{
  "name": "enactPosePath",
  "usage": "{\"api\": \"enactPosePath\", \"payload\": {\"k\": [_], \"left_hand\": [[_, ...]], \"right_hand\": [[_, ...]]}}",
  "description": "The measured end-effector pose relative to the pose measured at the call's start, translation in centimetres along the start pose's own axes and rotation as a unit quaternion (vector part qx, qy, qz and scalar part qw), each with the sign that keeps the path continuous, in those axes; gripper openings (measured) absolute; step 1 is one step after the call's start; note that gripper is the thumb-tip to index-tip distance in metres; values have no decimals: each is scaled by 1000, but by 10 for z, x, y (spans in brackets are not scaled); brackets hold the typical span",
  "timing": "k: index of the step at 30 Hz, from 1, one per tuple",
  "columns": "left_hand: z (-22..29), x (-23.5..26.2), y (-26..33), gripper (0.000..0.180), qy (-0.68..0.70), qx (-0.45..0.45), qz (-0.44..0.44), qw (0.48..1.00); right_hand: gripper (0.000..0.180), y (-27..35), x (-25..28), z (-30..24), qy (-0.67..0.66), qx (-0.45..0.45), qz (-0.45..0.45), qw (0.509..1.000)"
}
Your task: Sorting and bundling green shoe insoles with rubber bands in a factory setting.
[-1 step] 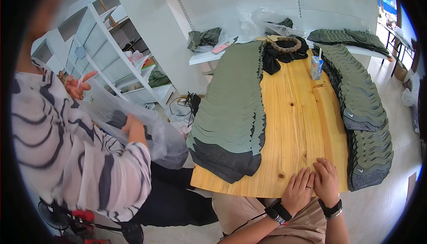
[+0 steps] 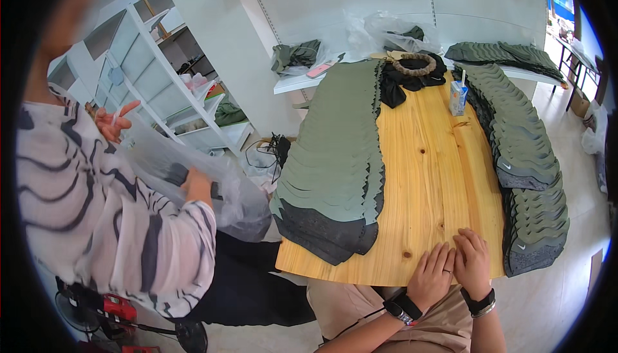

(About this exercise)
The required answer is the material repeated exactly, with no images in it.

(Written solution)
{
  "name": "enactPosePath",
  "usage": "{\"api\": \"enactPosePath\", \"payload\": {\"k\": [_], \"left_hand\": [[_, ...]], \"right_hand\": [[_, ...]]}}",
  "description": "The measured end-effector pose relative to the pose measured at the call's start, translation in centimetres along the start pose's own axes and rotation as a unit quaternion (vector part qx, qy, qz and scalar part qw), each with the sign that keeps the path continuous, in those axes; gripper openings (measured) absolute; step 1 is one step after the call's start; note that gripper is the thumb-tip to index-tip distance in metres; values have no decimals: each is scaled by 1000, but by 10 for z, x, y (spans in brackets are not scaled); brackets hold the typical span",
  "timing": "k: index of the step at 30 Hz, from 1, one per tuple",
  "columns": "left_hand: z (-22..29), x (-23.5..26.2), y (-26..33), gripper (0.000..0.180), qy (-0.68..0.70), qx (-0.45..0.45), qz (-0.44..0.44), qw (0.48..1.00); right_hand: gripper (0.000..0.180), y (-27..35), x (-25..28), z (-30..24), qy (-0.67..0.66), qx (-0.45..0.45), qz (-0.45..0.45), qw (0.509..1.000)"
}
Your task: Sorting and bundling green shoe insoles with rubber bands in a factory setting.
[-1 step] 
[+0 steps] 

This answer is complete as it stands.